You may need to adjust the path to get the correct location depending on your OS, but in the environment directory you should find something similar. Look at the help for jupyter kernelspec for more information. You can also make adjustments to the kernel.json file or pass additional arguments to adjust how the kernel is installed.

If you try running this kernel right now, it will fail with a rather cryptic error message. While Jupyter doesn't require it, Clojupyter requires OpenJDK to be installed. This must be added to the Jupyter environment which loads the Clojupyter kernel.

> conda install openjdk
Collecting package metadata (current_repodata.json): done
Solving environment: done

## Package Plan ##

  environment location: /path/to/conda-env/clojupyter

  added / updated specs:
    - openjdk


The following NEW packages will be INSTALLED:

  openjdk            pkgs/main/win-64::openjdk-11.0.6-he774522_1


Proceed ([y]/n)?

Preparing transaction: done
Verifying transaction: done
Executing transaction: done

At this point, you should be able to open JupyterLab and see Clojupyter available next to any other kernels you may have in your Jupyter environment.

Using Conda: Upgrading Clojupyter

Conda enables you upgrade packages using the conda subcommand update:

> conda list | grep clojupyter
clojupyter                0.2.3snapshot                 1    simplect

> conda update -c simplect clojupyter
Collecting package metadata (repodata.json): done
Solving environment: done

## Package Plan ##

  environment location: ~/anaconda3

  added / updated specs:
    - clojupyter


The following packages will be UPDATED:

  clojupyter                                0.2.3snapshot-1 --> 0.2.3snapshot-2


Proceed ([y]/n)? y

Preparing transaction: done
Verifying transaction: done
Executing transaction: \ b'Clojupyter v0.2.3-SNAPSHOT@cd18-DIRTY - Conda Unlink\n\n    0 files found in ~/anaconda3/share/jupyter/kernels/conda-clojupyter.\n    Conda unlink completed successfully.\n\nexit(0)\n'
- b'Clojupyter v0.2.3-SNAPSHOT - \n\n    Successfully installed Clojupyter into ~/anaconda3/share/jupyter/kernels/conda-clojupyter.\n\nexit(0)\n'
done
>

Conda update will upgrade your installed Clojupyter to the highest build number of the highest version. If you want something other than, use conda install and use the package_spec to specify exactly which version and build number you want.

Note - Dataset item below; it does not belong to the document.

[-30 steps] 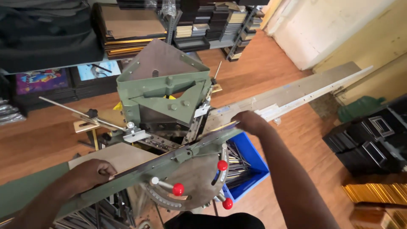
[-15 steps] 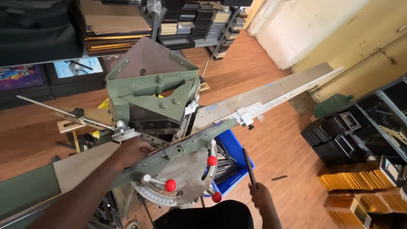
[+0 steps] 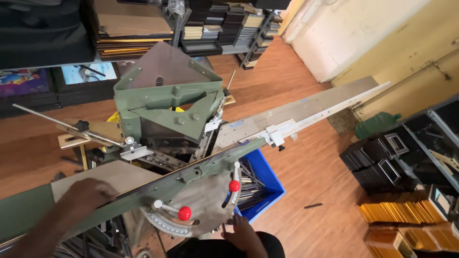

Using Conda: Uninstalling Clojupyter

You use the conda subcommand remove to uninstall Clojupyter:

> conda list | grep clojupyter
clojupyter                0.2.3snapshot                 2    simplect

> conda remove clojupyter
Collecting package metadata (repodata.json): done
Solving environment: done

## Package Plan ##

  environment location: ~/anaconda3

  removed specs:
    - clojupyter


The following packages will be REMOVED:

  clojupyter-0.2.3snapshot-2
  maven-3.6.0-0


Proceed ([y]/n)? y

Preparing transaction: done
Verifying transaction: done
Executing transaction: \ b'Clojupyter v0.2.3-SNAPSHOTY - Conda Unlink\n\n    \
0 files found in ~/anaconda3/share/jupyter/kernels/conda-clojupyter.\n    \
Conda unlink completed successfully.\n\nexit(0)\n'
done
>

Supported Platforms when using Conda

Anaconda Cloud supports a number of platforms, the list includes linux-32, linux-64 linux-aarch64, linux-armv6l, linux-armv7l, linux-ppc64le, osx-64, win-32, and win-64.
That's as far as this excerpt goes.